Fujimura quotes a passage from George Eliot’s Middlemarch, “If we had a keen vision and feeling of all ordinary human life, it would be like hearing the grass grow and the squirrel’s heart beat, and we should die of that roar which lies on the other side of silence.” Then he says it’s the artist’s mission to listen to the mystery of things and to be touched by the “keen vision and feeling” of God’s creation. He says, “This experience ‘of the other side of silence’ is the timeful potential of art, which is what the Greeks called kairos, an ‘eternal time.’ “

He also writes about the artist’s capacity to know “both the depths of sorrows and the heights of joy.” To “feel deeply the wounds and agony of life with its explosive potential.” To reveal “the roar which lies on the other side of silence.”

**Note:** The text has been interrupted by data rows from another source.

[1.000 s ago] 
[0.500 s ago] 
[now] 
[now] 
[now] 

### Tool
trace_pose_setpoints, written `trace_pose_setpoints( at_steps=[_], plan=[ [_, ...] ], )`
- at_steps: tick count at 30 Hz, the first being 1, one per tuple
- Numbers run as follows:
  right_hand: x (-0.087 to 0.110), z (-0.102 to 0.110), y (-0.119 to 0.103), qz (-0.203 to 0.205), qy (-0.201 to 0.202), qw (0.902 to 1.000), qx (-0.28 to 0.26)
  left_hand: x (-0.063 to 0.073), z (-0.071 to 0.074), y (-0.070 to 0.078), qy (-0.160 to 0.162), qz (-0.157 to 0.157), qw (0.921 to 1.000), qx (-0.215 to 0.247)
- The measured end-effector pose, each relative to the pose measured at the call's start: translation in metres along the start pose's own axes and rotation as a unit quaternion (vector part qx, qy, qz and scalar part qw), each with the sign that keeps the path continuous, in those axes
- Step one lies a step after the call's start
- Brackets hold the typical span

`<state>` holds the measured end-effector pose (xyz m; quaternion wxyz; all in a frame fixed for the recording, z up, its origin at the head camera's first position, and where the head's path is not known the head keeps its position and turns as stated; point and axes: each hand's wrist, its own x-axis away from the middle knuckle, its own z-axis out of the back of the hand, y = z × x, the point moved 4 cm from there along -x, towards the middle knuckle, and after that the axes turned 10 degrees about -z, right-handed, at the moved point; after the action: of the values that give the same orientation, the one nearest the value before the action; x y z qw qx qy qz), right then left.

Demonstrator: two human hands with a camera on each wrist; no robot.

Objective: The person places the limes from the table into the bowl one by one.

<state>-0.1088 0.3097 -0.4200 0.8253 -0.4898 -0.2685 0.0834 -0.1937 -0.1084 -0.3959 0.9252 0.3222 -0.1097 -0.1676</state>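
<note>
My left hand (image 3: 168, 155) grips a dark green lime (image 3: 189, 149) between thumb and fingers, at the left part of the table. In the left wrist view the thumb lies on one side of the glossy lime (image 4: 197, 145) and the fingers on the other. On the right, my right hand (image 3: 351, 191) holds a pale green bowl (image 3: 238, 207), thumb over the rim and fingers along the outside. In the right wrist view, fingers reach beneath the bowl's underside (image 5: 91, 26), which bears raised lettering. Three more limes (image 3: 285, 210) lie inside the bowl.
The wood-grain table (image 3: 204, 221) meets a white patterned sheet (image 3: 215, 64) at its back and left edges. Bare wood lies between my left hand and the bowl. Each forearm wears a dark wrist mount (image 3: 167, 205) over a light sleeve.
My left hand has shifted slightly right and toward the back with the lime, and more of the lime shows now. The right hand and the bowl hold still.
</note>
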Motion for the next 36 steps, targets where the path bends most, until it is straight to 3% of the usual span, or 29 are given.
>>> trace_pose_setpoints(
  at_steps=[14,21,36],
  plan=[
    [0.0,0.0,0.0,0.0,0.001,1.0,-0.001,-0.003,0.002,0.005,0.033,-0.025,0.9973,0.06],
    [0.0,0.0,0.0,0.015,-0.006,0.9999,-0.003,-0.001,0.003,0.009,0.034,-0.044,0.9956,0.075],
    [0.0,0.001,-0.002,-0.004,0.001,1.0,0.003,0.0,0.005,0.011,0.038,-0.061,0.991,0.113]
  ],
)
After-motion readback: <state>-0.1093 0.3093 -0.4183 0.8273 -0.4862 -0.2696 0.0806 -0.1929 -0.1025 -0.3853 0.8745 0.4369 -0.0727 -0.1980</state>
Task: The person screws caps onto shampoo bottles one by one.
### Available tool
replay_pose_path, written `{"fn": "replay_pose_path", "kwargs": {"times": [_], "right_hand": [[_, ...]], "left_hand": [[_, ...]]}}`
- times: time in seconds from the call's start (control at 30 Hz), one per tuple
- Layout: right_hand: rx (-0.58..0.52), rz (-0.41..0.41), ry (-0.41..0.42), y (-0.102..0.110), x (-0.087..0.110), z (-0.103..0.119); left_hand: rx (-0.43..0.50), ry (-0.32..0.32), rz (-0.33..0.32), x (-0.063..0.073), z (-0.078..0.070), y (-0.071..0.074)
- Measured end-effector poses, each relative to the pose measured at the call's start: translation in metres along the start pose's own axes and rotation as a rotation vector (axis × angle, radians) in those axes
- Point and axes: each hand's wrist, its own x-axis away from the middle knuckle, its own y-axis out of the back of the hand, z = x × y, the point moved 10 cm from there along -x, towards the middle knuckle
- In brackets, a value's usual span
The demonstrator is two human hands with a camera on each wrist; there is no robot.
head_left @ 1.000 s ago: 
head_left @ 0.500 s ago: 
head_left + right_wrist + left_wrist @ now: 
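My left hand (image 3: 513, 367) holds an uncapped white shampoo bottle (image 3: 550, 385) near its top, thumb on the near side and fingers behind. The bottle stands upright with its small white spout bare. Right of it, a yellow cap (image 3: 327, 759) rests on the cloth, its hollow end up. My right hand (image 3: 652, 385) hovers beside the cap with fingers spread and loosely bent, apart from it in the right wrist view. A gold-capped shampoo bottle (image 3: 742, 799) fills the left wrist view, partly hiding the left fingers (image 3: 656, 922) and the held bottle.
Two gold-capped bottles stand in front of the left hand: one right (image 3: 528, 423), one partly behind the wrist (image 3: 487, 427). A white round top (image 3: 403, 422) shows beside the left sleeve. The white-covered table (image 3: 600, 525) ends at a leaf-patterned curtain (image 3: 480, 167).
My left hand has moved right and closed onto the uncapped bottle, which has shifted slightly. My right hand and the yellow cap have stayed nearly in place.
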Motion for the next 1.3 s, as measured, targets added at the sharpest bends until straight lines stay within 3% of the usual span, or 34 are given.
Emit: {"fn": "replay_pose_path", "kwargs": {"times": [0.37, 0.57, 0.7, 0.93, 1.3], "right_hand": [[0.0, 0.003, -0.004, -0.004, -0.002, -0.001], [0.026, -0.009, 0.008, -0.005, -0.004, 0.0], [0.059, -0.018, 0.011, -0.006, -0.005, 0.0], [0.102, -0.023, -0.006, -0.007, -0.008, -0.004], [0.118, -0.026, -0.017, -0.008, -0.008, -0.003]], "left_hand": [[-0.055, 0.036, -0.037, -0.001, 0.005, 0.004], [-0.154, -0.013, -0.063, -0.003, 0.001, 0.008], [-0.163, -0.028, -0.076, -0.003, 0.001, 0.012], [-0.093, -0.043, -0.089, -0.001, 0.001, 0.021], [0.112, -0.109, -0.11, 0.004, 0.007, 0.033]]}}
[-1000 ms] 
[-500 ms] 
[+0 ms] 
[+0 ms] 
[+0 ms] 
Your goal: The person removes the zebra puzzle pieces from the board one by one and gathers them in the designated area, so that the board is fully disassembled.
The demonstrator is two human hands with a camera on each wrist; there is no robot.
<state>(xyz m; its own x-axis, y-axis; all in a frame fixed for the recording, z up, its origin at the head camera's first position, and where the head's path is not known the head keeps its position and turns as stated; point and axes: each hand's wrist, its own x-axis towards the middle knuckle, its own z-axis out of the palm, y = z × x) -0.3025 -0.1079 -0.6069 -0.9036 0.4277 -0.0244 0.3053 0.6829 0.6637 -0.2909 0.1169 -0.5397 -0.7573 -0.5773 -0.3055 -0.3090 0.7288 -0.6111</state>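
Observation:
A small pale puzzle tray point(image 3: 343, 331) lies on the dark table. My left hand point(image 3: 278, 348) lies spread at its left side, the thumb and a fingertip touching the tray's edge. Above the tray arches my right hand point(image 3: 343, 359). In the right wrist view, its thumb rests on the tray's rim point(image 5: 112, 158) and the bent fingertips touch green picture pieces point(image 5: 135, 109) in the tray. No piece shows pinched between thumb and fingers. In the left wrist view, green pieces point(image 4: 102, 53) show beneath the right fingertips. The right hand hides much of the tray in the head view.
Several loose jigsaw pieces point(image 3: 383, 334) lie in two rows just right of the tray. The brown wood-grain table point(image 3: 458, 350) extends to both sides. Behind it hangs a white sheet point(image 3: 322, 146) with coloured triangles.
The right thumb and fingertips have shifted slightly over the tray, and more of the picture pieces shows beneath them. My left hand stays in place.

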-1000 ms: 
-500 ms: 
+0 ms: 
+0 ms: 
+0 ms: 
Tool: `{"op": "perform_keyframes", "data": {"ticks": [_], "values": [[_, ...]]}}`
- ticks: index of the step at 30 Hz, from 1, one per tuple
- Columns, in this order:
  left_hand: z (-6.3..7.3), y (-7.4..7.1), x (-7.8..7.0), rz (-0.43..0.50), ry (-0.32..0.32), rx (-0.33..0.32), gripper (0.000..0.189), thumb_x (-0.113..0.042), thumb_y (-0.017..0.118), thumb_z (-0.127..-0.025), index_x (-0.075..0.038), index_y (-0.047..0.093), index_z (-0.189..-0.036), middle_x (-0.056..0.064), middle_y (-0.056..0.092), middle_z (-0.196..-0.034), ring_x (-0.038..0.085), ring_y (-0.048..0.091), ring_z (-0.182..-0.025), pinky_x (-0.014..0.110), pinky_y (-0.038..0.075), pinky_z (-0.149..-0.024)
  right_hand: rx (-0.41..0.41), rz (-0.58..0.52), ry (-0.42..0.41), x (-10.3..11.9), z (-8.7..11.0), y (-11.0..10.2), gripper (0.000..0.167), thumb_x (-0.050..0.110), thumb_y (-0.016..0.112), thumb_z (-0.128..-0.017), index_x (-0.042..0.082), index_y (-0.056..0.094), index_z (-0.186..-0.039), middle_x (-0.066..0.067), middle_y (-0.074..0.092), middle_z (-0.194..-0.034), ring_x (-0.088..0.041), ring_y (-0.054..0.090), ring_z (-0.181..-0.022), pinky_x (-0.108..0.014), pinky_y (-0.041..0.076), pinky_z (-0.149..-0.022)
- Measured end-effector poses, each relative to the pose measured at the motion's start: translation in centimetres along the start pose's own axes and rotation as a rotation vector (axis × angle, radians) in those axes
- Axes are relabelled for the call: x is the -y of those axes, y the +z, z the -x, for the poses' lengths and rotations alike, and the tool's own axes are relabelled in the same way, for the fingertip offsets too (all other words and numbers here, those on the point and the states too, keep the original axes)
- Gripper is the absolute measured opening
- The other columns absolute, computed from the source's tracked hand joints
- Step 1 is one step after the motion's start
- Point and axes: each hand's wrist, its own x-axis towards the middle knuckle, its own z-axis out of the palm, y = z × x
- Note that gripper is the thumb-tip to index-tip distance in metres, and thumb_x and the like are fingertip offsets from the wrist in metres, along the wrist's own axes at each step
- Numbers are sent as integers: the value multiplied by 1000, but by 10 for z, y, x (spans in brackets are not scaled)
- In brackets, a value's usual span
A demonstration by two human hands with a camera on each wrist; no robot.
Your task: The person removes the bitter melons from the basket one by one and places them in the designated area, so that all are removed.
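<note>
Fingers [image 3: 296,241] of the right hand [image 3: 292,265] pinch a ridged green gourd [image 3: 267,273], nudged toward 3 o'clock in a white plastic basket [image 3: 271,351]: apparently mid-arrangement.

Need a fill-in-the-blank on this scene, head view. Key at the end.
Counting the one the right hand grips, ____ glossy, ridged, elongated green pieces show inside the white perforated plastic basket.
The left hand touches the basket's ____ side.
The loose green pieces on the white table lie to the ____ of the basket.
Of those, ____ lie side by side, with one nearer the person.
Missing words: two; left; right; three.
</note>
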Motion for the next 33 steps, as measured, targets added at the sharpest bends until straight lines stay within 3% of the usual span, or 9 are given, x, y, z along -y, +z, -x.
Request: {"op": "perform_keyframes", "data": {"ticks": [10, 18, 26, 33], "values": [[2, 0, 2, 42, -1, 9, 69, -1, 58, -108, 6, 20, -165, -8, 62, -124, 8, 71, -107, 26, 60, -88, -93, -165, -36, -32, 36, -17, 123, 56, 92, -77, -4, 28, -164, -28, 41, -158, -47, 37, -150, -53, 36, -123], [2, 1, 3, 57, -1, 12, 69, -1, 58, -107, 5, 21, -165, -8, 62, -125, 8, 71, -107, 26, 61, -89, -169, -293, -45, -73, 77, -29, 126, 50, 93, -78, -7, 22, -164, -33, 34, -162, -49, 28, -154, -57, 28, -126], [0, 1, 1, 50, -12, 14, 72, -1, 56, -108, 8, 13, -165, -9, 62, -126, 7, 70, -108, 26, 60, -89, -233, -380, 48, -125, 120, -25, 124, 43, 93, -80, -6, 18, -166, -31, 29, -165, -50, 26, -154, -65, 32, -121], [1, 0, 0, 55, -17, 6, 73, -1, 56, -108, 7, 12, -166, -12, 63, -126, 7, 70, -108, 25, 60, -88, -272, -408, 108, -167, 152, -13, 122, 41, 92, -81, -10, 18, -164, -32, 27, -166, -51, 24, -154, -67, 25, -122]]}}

John 14 Dropcap, L for Four Holy Gospels Illumination Painting by Makoto  Fujimura | Saatchi Art

Fujimuro, in connecting art to Making, says he is broadening the word art to apply to every human being’s act of making. “We are all artists in that sense,” he says. “Let us reclaim creativity and imagination as essential, central, and necessary parts of our faith journey. Imagination is a gift given to us by the Creator to steward, a gift that no other creature under heaven and earth (as far as I know) has been given.”

There are burning bushes everywhere in our lives to inspire us in our Making, if only we would open our eyes and see. And remember to remove the sandals from our feet, for the place we are standing is holy ground.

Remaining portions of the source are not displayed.